(Records contained in a dataset)
+++++

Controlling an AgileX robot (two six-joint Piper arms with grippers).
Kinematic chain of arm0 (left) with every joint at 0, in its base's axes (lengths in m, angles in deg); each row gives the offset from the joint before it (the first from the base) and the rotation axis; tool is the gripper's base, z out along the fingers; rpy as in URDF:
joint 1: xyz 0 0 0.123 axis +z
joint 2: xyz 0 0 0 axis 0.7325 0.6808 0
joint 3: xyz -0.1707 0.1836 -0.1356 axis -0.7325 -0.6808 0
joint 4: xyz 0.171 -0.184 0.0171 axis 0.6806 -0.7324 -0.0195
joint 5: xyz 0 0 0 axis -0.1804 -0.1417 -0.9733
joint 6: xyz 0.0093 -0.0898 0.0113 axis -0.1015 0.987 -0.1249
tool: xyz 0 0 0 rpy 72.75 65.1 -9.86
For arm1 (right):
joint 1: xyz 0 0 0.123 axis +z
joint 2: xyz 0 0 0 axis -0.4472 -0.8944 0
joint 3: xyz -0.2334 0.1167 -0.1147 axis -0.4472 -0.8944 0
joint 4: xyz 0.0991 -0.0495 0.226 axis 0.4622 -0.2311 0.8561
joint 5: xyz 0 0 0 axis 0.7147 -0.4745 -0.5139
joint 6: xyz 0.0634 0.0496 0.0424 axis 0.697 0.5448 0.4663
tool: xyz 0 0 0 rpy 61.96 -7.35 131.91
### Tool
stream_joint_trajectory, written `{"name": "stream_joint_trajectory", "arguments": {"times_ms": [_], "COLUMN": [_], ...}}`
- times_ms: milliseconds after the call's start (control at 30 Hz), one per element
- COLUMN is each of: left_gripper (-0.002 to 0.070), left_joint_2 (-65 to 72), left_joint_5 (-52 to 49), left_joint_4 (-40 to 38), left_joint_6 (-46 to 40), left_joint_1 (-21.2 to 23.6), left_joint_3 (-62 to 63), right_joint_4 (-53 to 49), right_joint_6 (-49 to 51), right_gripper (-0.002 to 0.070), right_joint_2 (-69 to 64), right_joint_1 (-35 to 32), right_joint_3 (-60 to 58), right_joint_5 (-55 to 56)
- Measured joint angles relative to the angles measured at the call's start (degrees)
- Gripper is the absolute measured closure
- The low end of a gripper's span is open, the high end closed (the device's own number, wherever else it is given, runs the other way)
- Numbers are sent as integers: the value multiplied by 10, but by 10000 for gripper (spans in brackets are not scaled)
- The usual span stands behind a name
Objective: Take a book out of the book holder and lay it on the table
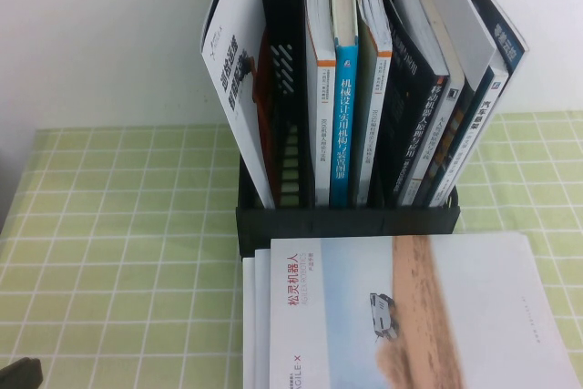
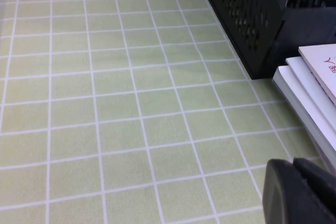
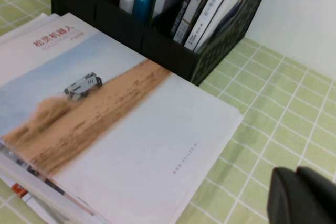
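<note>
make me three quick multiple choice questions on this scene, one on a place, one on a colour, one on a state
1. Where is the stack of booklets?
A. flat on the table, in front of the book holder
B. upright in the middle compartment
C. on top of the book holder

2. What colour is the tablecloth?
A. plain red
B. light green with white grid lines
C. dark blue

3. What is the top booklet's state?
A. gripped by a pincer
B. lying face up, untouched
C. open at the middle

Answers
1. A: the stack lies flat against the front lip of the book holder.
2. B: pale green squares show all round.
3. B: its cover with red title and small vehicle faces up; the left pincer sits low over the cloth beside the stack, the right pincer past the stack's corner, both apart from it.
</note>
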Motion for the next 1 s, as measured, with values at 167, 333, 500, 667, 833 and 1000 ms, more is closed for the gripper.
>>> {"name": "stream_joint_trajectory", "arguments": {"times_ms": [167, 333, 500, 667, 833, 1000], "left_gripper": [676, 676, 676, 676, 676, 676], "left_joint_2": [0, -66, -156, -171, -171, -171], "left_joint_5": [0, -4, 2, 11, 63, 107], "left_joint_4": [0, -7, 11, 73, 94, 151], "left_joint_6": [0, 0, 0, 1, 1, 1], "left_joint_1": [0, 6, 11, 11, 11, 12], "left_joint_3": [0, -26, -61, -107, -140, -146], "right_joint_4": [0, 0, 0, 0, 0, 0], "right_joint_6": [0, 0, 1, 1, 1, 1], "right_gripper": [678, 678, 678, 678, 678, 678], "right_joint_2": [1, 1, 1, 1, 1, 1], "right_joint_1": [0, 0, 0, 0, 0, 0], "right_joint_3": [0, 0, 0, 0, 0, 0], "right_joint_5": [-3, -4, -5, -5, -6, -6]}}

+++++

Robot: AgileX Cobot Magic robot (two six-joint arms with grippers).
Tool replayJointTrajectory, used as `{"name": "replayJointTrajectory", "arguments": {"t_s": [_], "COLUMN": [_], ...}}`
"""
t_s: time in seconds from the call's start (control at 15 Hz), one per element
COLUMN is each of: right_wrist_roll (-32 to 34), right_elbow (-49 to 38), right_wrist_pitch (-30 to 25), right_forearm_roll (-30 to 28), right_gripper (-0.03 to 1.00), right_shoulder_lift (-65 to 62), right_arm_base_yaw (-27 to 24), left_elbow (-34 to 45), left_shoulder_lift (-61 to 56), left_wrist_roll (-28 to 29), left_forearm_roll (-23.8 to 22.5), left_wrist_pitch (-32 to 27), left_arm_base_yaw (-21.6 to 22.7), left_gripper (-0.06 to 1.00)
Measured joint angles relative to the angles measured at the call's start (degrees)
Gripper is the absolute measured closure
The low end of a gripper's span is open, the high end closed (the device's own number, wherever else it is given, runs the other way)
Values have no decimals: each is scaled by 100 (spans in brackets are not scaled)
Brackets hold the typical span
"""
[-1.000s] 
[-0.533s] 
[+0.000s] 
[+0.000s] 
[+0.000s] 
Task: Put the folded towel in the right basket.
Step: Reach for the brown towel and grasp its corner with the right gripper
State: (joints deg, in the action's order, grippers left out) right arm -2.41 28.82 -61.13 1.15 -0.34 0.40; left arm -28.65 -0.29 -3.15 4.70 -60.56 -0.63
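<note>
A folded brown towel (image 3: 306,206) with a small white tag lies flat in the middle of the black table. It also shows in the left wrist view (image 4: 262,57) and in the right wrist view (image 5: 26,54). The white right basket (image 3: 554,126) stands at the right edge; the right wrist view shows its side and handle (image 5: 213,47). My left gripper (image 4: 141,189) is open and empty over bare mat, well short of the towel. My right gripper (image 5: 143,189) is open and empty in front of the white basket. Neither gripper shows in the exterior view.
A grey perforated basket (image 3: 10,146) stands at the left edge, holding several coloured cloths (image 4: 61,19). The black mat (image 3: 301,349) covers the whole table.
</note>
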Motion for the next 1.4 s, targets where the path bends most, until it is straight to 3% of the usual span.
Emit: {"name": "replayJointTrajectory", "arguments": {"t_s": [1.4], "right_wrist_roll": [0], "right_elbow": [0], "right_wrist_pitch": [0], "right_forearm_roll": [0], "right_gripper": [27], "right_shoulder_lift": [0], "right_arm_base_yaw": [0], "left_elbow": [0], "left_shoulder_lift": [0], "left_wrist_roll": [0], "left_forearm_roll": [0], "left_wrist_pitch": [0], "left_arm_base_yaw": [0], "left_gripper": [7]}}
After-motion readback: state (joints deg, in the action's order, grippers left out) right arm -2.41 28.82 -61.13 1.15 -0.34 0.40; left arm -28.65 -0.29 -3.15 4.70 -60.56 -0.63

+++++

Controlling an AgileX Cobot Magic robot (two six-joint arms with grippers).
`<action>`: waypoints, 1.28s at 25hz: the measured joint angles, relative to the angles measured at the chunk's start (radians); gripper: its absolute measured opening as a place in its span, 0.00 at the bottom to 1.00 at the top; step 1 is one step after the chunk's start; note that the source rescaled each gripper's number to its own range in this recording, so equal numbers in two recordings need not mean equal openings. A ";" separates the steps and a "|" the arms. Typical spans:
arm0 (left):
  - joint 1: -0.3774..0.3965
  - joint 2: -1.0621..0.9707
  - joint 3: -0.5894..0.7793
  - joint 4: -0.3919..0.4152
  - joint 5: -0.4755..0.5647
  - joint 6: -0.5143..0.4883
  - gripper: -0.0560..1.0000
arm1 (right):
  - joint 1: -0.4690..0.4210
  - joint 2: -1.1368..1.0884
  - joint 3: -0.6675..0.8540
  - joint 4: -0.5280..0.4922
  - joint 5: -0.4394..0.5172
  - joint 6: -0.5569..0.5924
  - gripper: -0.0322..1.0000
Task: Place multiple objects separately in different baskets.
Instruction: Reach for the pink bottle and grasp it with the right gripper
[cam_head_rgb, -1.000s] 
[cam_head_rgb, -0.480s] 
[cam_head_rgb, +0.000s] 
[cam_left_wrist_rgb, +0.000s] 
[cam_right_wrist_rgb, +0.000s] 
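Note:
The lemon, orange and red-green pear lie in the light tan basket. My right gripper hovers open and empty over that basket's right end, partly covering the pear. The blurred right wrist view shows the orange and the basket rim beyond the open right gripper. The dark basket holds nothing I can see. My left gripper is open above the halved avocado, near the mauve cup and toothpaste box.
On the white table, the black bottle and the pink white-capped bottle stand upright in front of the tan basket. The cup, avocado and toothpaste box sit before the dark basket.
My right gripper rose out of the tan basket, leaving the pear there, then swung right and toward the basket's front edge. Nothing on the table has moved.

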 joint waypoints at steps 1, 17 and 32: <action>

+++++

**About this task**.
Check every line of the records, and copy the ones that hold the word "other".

**Finished exercise**.
- The low end of a gripper's span is open, the high end closed (the device's own number, wherever else it is given, runs the other way)
The low end of a gripper's span is open, the high end closed (the device's own number, wherever else it is given, runs the other way)

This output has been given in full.